● **PROBLEM TO SOLVE**:
Start at the line in the entries below that contains "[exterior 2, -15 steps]", stop at the line that contains "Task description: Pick", and output exactly the lines in that span, both ends included.

● **SOURCE RECORDS**:

BEGIN

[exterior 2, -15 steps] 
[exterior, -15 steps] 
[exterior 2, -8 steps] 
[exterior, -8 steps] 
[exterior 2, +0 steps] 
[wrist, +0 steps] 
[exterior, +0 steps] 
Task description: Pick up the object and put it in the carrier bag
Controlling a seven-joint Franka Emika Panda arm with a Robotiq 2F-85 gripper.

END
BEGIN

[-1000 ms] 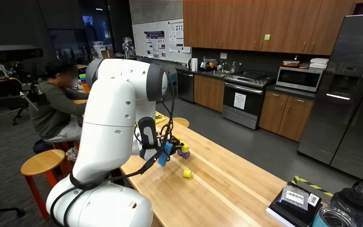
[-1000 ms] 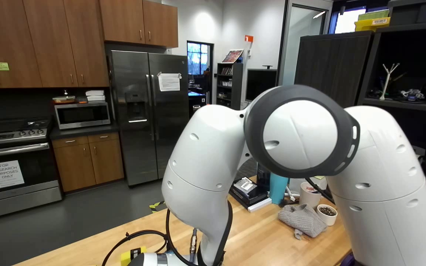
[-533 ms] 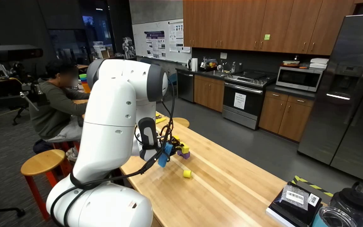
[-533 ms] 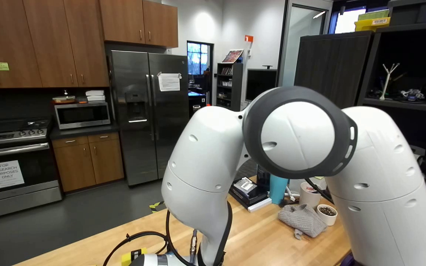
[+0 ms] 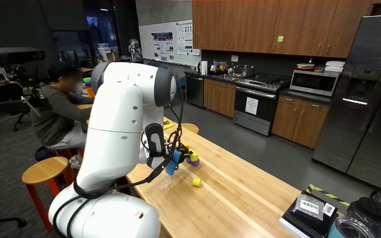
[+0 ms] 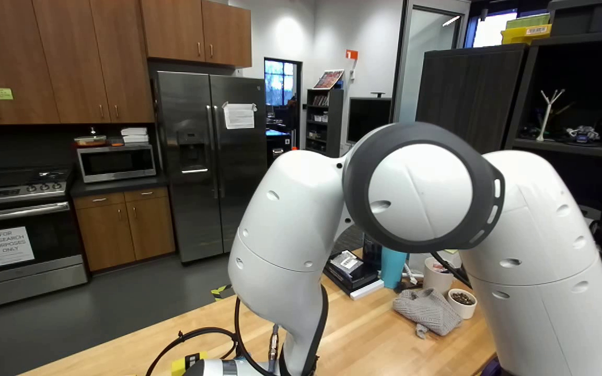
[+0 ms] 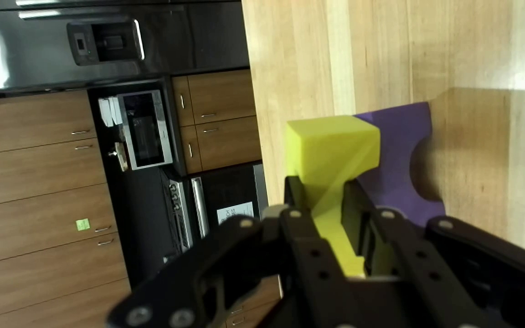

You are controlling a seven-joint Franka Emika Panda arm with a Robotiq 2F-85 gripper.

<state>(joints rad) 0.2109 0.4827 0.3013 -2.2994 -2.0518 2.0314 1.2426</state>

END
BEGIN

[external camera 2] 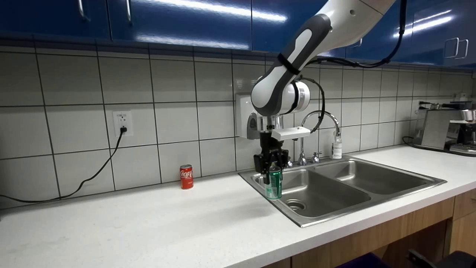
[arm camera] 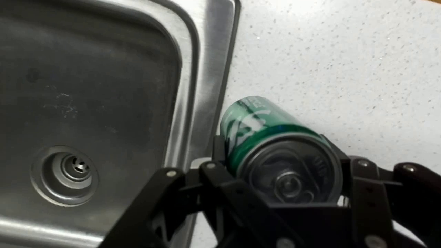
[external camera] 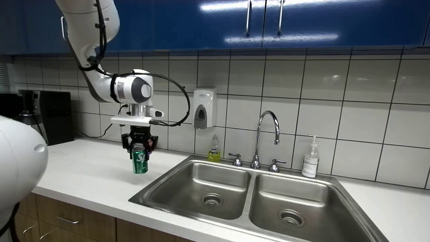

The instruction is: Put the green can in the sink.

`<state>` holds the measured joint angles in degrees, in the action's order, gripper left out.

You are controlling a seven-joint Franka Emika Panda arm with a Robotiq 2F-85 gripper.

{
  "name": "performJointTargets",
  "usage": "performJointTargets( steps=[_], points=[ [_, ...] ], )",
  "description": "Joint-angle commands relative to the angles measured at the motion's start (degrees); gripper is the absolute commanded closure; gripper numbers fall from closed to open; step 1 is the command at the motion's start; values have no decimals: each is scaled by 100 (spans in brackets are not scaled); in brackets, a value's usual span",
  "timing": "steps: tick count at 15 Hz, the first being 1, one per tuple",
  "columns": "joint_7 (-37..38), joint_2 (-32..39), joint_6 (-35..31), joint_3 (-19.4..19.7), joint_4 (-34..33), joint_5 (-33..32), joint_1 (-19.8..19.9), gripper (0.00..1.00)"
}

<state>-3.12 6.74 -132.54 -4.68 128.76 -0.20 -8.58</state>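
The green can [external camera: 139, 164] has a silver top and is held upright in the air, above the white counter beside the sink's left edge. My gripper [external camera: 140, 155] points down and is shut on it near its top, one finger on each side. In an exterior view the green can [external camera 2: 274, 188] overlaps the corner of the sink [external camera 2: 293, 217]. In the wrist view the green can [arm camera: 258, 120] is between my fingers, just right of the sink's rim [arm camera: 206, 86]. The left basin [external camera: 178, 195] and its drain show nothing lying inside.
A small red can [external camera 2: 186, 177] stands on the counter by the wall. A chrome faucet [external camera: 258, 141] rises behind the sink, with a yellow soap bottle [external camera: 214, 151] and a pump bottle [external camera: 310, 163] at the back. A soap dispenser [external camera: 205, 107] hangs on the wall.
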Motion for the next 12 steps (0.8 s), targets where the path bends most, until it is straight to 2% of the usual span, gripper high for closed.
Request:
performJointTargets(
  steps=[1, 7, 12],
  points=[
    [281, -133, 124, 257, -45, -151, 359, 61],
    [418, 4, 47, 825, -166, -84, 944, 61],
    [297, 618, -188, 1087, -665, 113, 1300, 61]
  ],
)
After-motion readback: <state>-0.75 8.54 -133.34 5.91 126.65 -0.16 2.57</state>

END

● **WRITTEN RESPONSE**:
[exterior 2, -15 steps] 
[exterior, -15 steps] 
[exterior 2, -8 steps] 
[exterior, -8 steps] 
[exterior 2, +0 steps] 
[wrist, +0 steps] 
[exterior, +0 steps] 
Task description: Pick up the object and put it in the carrier bag

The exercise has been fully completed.